**Work instruction**
Reproduce the listing below in full and without alteration, apart from its pictures.

**Stored data**
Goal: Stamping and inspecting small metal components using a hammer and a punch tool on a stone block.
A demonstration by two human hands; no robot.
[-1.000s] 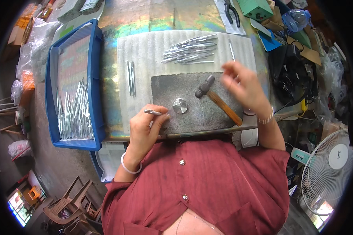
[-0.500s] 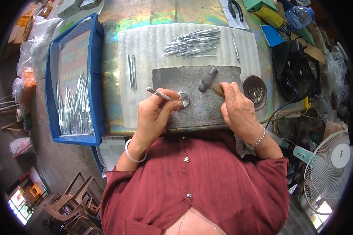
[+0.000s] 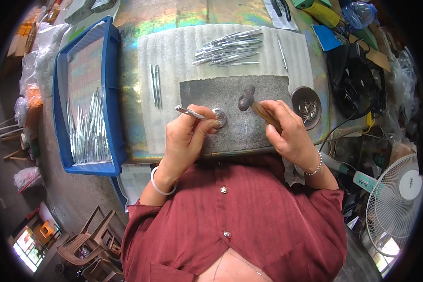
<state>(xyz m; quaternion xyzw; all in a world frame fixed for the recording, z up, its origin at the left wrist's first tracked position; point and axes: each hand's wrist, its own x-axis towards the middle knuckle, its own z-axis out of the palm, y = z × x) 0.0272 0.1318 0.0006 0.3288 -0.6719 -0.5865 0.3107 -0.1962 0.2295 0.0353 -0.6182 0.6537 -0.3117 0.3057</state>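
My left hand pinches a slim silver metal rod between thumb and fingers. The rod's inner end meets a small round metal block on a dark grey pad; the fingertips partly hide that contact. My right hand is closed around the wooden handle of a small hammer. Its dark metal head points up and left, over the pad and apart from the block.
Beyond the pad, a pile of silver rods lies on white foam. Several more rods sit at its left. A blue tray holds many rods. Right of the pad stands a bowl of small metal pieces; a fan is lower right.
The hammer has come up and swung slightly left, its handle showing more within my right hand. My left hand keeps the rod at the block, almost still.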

**Result of this exercise**
Goal: Stamping and inspecting small metal components using a hammer and a punch tool on a stone block.
A demonstration by two human hands; no robot.
[-1.000s] 
[-0.500s] 
[+0.000s] 
<state>(xyz m; quaternion xyzw; all in a world frame fixed for the recording, z up, its origin at the left wrist's first tracked position; point and axes: each hand's wrist, its own x-axis towards the middle knuckle, its own z-axis out of the palm, y = z × x) 0.0272 0.1318 0.0006 0.3288 -0.6719 -0.5865 0.3107 -0.1962 0.2295 0.0353 -0.6182 0.6537 -0.3117 0.3057</state>
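My left hand pinches a slim silver metal rod between thumb and fingers. The rod's inner end meets a small round metal block on a dark grey pad; the fingertips partly hide that contact. My right hand is closed around the wooden handle of a small hammer. Its dark metal head points up and left, over the pad and apart from the block.
Beyond the pad, a pile of silver rods lies on white foam. Several more rods sit at its left. A blue tray holds many rods. Right of the pad stands a bowl of small metal pieces; a fan is lower right.
The hammer has come up and swung slightly left, its handle showing more within my right hand. My left hand keeps the rod at the block, almost still.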

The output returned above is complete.